Exercise goal: Below are the records. Gather each line that holds "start".

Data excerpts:
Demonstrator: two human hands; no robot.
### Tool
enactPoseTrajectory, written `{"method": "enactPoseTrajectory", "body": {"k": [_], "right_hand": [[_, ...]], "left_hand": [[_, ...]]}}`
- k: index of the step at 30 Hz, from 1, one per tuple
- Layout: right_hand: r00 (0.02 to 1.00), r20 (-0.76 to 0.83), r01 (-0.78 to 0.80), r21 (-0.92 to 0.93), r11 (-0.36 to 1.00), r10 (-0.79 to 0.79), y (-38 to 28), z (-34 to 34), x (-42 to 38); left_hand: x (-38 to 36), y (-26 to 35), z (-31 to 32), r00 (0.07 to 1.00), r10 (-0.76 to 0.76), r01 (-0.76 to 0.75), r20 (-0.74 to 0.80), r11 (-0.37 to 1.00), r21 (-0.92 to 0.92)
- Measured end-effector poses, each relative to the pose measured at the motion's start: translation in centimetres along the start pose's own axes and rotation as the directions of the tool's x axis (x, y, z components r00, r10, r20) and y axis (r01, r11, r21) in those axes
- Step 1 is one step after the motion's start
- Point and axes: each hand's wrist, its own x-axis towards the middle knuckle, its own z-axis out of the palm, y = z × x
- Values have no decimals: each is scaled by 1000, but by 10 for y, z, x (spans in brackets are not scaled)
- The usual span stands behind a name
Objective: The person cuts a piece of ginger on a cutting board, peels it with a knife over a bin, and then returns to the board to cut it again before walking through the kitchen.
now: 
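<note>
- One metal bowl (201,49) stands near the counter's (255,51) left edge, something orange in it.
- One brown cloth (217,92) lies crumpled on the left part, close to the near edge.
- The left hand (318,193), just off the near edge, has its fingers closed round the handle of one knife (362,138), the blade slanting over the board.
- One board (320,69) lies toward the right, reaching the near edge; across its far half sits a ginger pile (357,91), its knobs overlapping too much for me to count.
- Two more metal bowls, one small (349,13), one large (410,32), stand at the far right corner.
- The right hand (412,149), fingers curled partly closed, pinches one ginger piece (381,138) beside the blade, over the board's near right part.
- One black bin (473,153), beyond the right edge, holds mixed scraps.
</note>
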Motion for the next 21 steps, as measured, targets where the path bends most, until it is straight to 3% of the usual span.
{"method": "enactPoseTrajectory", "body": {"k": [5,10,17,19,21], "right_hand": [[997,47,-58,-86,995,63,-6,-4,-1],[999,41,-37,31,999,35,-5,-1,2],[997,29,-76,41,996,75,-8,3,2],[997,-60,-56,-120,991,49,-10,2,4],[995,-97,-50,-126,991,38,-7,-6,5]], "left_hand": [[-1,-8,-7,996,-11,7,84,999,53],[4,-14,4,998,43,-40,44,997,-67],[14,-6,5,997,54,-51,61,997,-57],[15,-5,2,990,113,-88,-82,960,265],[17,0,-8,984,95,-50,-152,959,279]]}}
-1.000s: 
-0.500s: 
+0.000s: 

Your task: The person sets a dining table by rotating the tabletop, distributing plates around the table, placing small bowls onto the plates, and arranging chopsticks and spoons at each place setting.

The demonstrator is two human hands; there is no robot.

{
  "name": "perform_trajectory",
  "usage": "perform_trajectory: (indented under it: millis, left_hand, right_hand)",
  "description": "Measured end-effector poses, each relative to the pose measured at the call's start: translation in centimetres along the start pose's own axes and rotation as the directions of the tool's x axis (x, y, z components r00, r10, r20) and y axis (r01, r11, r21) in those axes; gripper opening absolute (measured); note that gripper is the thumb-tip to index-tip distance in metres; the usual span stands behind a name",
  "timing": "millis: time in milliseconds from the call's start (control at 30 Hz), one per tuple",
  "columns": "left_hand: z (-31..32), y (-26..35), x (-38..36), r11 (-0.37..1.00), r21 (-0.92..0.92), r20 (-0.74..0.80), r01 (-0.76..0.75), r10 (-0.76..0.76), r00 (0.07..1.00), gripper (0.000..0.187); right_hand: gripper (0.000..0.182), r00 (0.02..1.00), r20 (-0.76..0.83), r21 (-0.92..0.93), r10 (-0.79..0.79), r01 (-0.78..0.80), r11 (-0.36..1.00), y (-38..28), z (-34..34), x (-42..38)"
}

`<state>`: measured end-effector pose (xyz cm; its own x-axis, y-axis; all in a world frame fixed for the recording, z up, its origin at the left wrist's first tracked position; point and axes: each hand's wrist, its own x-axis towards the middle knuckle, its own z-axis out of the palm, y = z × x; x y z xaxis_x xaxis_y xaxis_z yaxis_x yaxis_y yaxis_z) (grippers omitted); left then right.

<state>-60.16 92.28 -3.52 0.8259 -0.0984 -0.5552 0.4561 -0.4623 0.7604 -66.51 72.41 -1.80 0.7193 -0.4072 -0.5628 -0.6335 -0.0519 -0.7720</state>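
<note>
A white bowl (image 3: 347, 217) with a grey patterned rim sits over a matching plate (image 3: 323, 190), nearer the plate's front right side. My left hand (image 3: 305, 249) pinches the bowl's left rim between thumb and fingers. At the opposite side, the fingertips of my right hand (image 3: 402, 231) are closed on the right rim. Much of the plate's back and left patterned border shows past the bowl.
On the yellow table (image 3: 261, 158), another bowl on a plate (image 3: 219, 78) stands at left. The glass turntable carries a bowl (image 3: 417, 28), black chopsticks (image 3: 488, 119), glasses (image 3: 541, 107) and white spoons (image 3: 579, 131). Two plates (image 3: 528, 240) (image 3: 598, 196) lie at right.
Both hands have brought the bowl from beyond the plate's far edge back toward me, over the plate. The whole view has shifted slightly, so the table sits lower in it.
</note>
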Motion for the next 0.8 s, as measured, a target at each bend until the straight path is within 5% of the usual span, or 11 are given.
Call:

Your response:
- Measured end-effector poses, each relative to the pose measured at the motion's start: translation in centimetres along the start pose's own axes and rotation as the directions of the tool's x axis (x, y, z components r00, r10, r20) and y axis (r01, r11, r21) in those axes
- Step 1 is one step after the motion's start
  "description": "Measured end-effector poses, each relative to the pose measured at the call's start: translation in centimetres along the start pose's own axes and rotation as the directions of the tool's x axis (x, y, z components r00, r10, r20) and y axis (r01, r11, r21) in those axes; gripper opening absolute (measured); note that gripper is the thumb-tip to index-tip distance in metres; the usual span stands behind a name",
  "timing": "millis: time in milliseconds from the call's start (control at 30 Hz), one per tuple",

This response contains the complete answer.